(Günümüz)
(Beomgyu'nun Anlatımıyla)
Soobin ile arka bahçeden uzaklaşacaktık ki evin önünde bir polis arabası belirdi ve arabadan serbest polis indi. Şapkasından dolayı yüzünü göremiyorduk. Soobin de ben de birbirimize endişeyle bakıyorduk. İçeride yapılan katliamdan dolayı bizi suçlamasalar bile şahit olarak karakola çağıracakları kesindi. Polis eve yaklaştı ve giriş kapısını aralayıp bize döndü.
"K-komiserim, kime bakmıştınız?" dedi Soobin gergince.
"Choi Beomgyu'ya baktım."
Adam aniden şapkasını kaldırdığında karşılaştığımız yüzle korkumuz iki katına çıkmıştı. O polis değildi. O... Yeonjun'du. Tehditkâr bir bakışla bize doğru sırıtıyordu. En son onunla iş birliği yaptığıma gerçekten pişman olmuştum fakat bu manyakların peşimizi bırakmayacaklarını tahmin etmeliydim. Dahası Taehyun çoktan uzaklaşmıştı. Dolayısıyla resmen savunmasızdık.

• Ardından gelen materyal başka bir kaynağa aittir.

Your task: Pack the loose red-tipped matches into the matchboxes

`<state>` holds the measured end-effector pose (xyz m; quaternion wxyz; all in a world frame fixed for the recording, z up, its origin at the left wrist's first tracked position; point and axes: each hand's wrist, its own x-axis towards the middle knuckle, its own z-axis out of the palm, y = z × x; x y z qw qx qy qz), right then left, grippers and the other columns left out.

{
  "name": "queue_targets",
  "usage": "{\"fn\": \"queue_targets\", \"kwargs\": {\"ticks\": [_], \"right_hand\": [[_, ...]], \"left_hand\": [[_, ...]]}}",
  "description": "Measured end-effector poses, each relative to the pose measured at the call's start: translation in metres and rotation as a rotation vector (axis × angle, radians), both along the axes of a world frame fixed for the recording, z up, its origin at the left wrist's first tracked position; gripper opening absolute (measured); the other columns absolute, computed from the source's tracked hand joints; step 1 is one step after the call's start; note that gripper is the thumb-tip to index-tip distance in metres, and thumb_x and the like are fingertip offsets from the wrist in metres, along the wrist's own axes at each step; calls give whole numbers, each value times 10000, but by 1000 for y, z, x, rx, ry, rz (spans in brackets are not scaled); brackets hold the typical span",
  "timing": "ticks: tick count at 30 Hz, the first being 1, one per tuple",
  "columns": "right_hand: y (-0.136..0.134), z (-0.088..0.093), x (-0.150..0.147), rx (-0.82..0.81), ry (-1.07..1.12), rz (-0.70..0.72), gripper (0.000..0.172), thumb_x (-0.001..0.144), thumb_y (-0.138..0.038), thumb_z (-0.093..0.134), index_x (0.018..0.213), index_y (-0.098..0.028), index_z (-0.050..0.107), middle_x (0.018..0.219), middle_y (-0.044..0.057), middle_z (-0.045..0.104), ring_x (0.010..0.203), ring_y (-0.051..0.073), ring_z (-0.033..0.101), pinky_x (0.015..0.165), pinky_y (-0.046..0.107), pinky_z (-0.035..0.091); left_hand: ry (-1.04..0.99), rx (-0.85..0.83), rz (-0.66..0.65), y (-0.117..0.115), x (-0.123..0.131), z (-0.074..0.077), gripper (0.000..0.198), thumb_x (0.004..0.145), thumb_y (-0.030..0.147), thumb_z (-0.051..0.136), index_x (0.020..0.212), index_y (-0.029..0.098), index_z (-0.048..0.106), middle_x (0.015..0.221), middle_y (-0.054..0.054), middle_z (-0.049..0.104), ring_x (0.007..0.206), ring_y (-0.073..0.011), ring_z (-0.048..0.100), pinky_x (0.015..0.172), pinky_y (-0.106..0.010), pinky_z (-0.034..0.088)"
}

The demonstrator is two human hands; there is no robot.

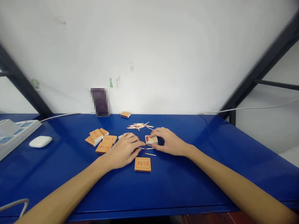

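Note:
My right hand [169, 141] grips a small white matchbox tray [151, 142] by its sides, thumb at the near edge and fingers at the far edge. Red-headed matches lie in the tray. Just left of it, my left hand [127, 149] has thumb and forefinger closed around a match near the table. Two loose matches [150, 154] lie below the tray. Nearer to me rests an orange matchbox cover [142, 164] with red characters. A heap of matches [139, 125] spreads behind both hands. Some white thing [120, 137] is mostly hidden behind my left hand.
Several orange matchboxes [104, 147] are piled left of my left hand. One more matchbox [125, 114] and a dark pixelated object [101, 102] stand by the wall. At the left are a white case [40, 142] and a power strip [21, 132].

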<state>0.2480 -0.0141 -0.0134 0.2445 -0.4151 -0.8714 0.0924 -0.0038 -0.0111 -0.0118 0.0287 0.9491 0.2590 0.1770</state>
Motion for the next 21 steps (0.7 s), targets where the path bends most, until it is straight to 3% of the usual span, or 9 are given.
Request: {"fn": "queue_targets", "kwargs": {"ticks": [5, 11, 15, 21], "right_hand": [[4, -2, 0, 58, 95, -8, 195, 855, -218, 617, 1045, -214, 658, 1040, 57, 689, 944, 203, 643, 852, 363, 503], [12, -9, 7, 161, 197, -119, 376, 838, -231, 637, 1211, -210, 595, 1141, 76, 666, 1026, 225, 638, 908, 384, 507], [17, -16, 12, 91, 143, -177, 346, 844, -243, 629, 1188, -220, 602, 1140, 68, 677, 1024, 236, 641, 905, 396, 503], [15, -15, 14, 1, 95, -199, 209, 867, -290, 602, 1066, -229, 579, 1005, 35, 682, 866, 208, 626, 783, 349, 483]], "left_hand": [[8, 1, 102, 4, 0, -3, 190, 969, 257, 462, 943, 201, 642, 935, -35, 612, 914, -208, 509, 852, -385, 377], [105, 31, 130, 2, 1, 0, 179, 976, 220, 419, 895, 177, 574, 942, -47, 579, 900, -214, 470, 812, -377, 367], [158, 67, 144, -1, 2, 1, 193, 988, 214, 385, 887, 173, 544, 943, -59, 561, 889, -221, 455, 803, -378, 364], [116, 94, 159, -1, 0, -4, 184, 979, 153, 347, 903, 174, 513, 927, -63, 543, 862, -223, 444, 776, -378, 351]]}}
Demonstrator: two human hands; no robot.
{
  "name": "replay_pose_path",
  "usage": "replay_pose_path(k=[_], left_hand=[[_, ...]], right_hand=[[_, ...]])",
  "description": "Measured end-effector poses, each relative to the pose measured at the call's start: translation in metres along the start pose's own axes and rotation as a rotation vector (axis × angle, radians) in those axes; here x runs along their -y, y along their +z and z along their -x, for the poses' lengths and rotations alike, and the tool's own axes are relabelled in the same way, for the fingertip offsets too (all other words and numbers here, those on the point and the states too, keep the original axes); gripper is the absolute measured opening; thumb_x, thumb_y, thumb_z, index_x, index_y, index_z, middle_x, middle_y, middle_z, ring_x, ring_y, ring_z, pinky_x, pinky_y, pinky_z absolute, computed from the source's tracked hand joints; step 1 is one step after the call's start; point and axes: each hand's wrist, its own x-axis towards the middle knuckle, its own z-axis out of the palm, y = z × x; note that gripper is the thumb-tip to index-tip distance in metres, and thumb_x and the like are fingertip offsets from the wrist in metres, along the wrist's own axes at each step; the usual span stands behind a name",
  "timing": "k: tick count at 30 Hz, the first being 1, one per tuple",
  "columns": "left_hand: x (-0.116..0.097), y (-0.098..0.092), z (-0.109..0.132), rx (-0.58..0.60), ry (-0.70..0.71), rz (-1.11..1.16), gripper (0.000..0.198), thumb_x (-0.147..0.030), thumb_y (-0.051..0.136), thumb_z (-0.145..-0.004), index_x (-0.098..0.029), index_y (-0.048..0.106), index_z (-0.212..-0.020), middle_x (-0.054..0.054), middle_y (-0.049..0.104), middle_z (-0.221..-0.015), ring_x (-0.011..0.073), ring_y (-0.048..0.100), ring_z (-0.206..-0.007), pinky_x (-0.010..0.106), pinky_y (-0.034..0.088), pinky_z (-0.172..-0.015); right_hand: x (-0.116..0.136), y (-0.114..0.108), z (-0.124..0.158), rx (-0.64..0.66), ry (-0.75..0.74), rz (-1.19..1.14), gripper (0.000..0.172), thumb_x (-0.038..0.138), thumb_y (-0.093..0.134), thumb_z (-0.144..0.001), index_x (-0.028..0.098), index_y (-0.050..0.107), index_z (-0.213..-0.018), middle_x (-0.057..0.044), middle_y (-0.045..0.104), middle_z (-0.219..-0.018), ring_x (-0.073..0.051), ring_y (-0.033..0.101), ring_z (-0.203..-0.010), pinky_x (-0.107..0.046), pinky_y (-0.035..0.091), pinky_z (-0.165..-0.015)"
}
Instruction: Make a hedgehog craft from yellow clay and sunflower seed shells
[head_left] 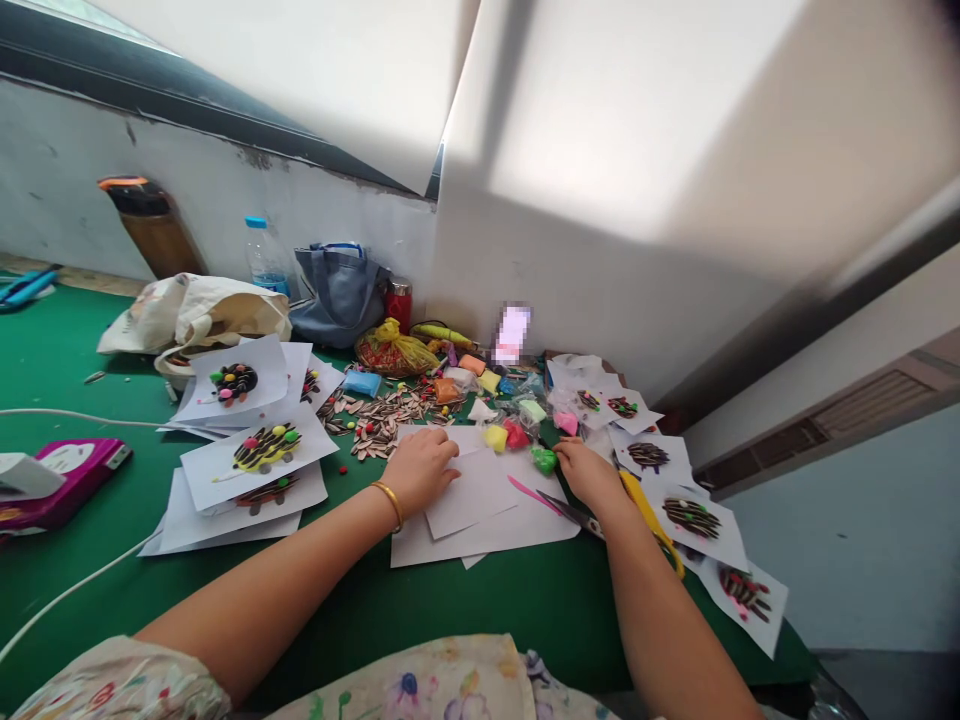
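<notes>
A small square sheet of white paper [476, 495] lies over larger white sheets [525, 525] in front of me. My left hand [421, 468] rests on the paper's left side, fingers loosely bent and apart, with a gold bangle at the wrist. At the right, my right hand [586, 468] has its fingertips pinched together at the edge of a lump of green modelling clay [543, 459]. Scissors with yellow handles [654, 525] lie partly beneath my right forearm, their blades over the sheets. Beside the blades is a pink strip [534, 494]. Red clay [515, 434] and yellow clay [495, 438] sit just beyond the paper.
Sunflower seeds [379, 415] are heaped behind my left hand. Finished seed-and-clay pictures stand in a left stack [259, 455] and a right row [691, 518]. Farther back are a blue bag [337, 295], a red bottle [399, 303] and a phone [513, 333] against the wall.
</notes>
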Motion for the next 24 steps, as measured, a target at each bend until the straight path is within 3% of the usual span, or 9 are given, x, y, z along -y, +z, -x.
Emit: replay_pose_path(k=[3, 7, 10, 14, 17, 20, 22, 24], left_hand=[[0.009, -0.006, 0.015, 0.050, 0.039, 0.067, 0.026, -0.043, 0.066, -0.082, -0.025, 0.068, -0.099, 0.006, 0.064, -0.108, 0.0255, 0.056, -0.103, 0.038, 0.041, -0.087], [0.015, -0.004, 0.033, 0.080, 0.094, 0.095, 0.050, -0.057, 0.074, -0.068, -0.030, 0.067, -0.109, 0.005, 0.064, -0.116, 0.0288, 0.054, -0.110, 0.044, 0.036, -0.095], [0.017, 0.003, 0.039, 0.072, 0.106, 0.105, 0.059, -0.059, 0.076, -0.066, -0.031, 0.063, -0.116, 0.005, 0.062, -0.124, 0.0300, 0.052, -0.117, 0.047, 0.032, -0.101], [0.021, 0.012, 0.038, 0.072, 0.118, 0.140, 0.060, -0.055, 0.072, -0.073, -0.031, 0.057, -0.126, 0.005, 0.058, -0.135, 0.0290, 0.045, -0.129, 0.046, 0.026, -0.107], [0.023, 0.015, 0.036, 0.082, 0.114, 0.170, 0.064, -0.048, 0.069, -0.079, -0.030, 0.048, -0.137, 0.006, 0.052, -0.142, 0.0268, 0.040, -0.135, 0.044, 0.024, -0.110], [0.024, 0.015, 0.036, 0.071, 0.113, 0.179, 0.063, -0.046, 0.067, -0.082, -0.028, 0.046, -0.139, 0.007, 0.049, -0.145, 0.0255, 0.039, -0.137, 0.042, 0.025, -0.111], [0.025, 0.013, 0.037, 0.050, 0.093, 0.175, 0.061, -0.047, 0.066, -0.082, -0.028, 0.049, -0.136, 0.007, 0.049, -0.145, 0.0256, 0.040, -0.136, 0.042, 0.026, -0.111], [0.027, 0.012, 0.038, 0.042, 0.074, 0.171, 0.061, -0.051, 0.068, -0.079, -0.027, 0.053, -0.132, 0.008, 0.049, -0.144, 0.0266, 0.042, -0.134, 0.042, 0.028, -0.110]], right_hand=[[-0.008, 0.000, 0.001, 0.047, -0.037, -0.025, 0.037, 0.016, 0.042, -0.087, 0.020, 0.066, -0.115, -0.007, 0.052, -0.139, -0.020, 0.058, -0.115, -0.026, 0.044, -0.090], [-0.010, 0.004, 0.007, 0.059, -0.063, 0.049, 0.052, 0.010, 0.052, -0.075, 0.019, 0.061, -0.125, -0.008, 0.046, -0.145, -0.022, 0.057, -0.115, -0.026, 0.043, -0.092], [-0.005, 0.003, 0.011, 0.016, 0.004, 0.096, 0.056, 0.009, 0.050, -0.075, 0.020, 0.057, -0.130, -0.010, 0.051, -0.140, -0.023, 0.060, -0.108, -0.030, 0.044, -0.089], [-0.004, -0.007, 0.014, -0.087, 0.133, 0.037, 0.062, 0.015, 0.049, -0.079, 0.024, 0.047, -0.140, -0.011, 0.062, -0.121, -0.027, 0.061, -0.100, -0.035, 0.046, -0.083], [-0.003, -0.015, 0.015, -0.197, 0.134, -0.268, 0.053, 0.024, 0.047, -0.084, 0.026, 0.050, -0.137, -0.009, 0.066, -0.105, -0.024, 0.062, -0.089, -0.036, 0.047, -0.078], [0.014, -0.018, 0.020, -0.214, 0.087, -0.817, 0.043, 0.034, 0.045, -0.087, 0.021, 0.059, -0.126, -0.006, 0.066, -0.091, -0.020, 0.062, -0.074, -0.033, 0.048, -0.068], [0.034, -0.018, 0.026, -0.109, 0.027, -1.170, 0.044, 0.039, 0.047, -0.086, 0.020, 0.060, -0.123, -0.007, 0.067, -0.095, -0.021, 0.065, -0.079, -0.032, 0.050, -0.067], [0.056, -0.018, 0.033, 0.041, -0.062, -1.403, 0.049, 0.045, 0.043, -0.087, 0.021, 0.059, -0.126, -0.011, 0.066, -0.109, -0.025, 0.065, -0.099, -0.035, 0.052, -0.073]])
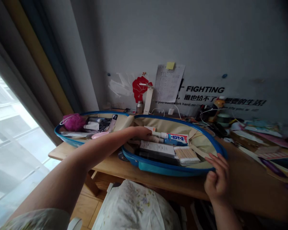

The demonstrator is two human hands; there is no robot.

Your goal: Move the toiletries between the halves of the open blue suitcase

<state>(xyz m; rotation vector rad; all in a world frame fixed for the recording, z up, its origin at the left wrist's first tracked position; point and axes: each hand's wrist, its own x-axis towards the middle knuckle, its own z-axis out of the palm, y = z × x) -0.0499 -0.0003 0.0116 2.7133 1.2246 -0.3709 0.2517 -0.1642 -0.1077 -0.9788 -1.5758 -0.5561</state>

"Sen... Nasıl buldun bizi?"
"Aynı okuldaydık Beomgyu, bu partiye ben de davetliydim. Hatta Kai de."
Birden arkamızdan gelen adım sesleriyle evin kapısına döndüm ve bize yaklaşmakta olan Kai'yi gördüm. Ölüm meleği gibi simsiyah giyinmişti ve elinde bir cam parçası tutuyordu. Aniden bana doğru koşup beni bahçe duvarına itti ve cam parçasıyla hızlıca elimde hafif bir kesik bırakıp geri çekildi.
"Aah! Ne yaptığını sanıyorsun sen!"
Canım acıdığı için planlarını kavramakta geç kaldım. Hissettiğim soğuk rüzgar onun gelişinin habercisiydi. Birkaç metre ileride uzun, kara silüeti belirdi. Bir süre öylece kıpırdamadan bekledi ve Kai'yi izledi. "İşte şimdi başlıyoruz." dedi Kai, ona doğru dönerek. İnsan haliyle nasıl ölüm meleğini öldürmeyi planlıyordu ki? O saniyeler içinde yer değiştirebilir, hızlı hamleler yapabilirdi. Ben gelmekte olanı beklerken Soobin telaşla yanıma gelip cebinden çıkardığı birkaç peçeteyi elime bastırarak "Uzaklaşalım yoksa zarar göreceğiz Beomgyu. Onu çağırmak için seni kullanacaklar!" dedi.
"Soobin, sen de bunun nedenini merak etmiyor musun? Neden bana en ufak bir zarar geldiğinde veya tehlikede olduğumda o burada beliriyor?"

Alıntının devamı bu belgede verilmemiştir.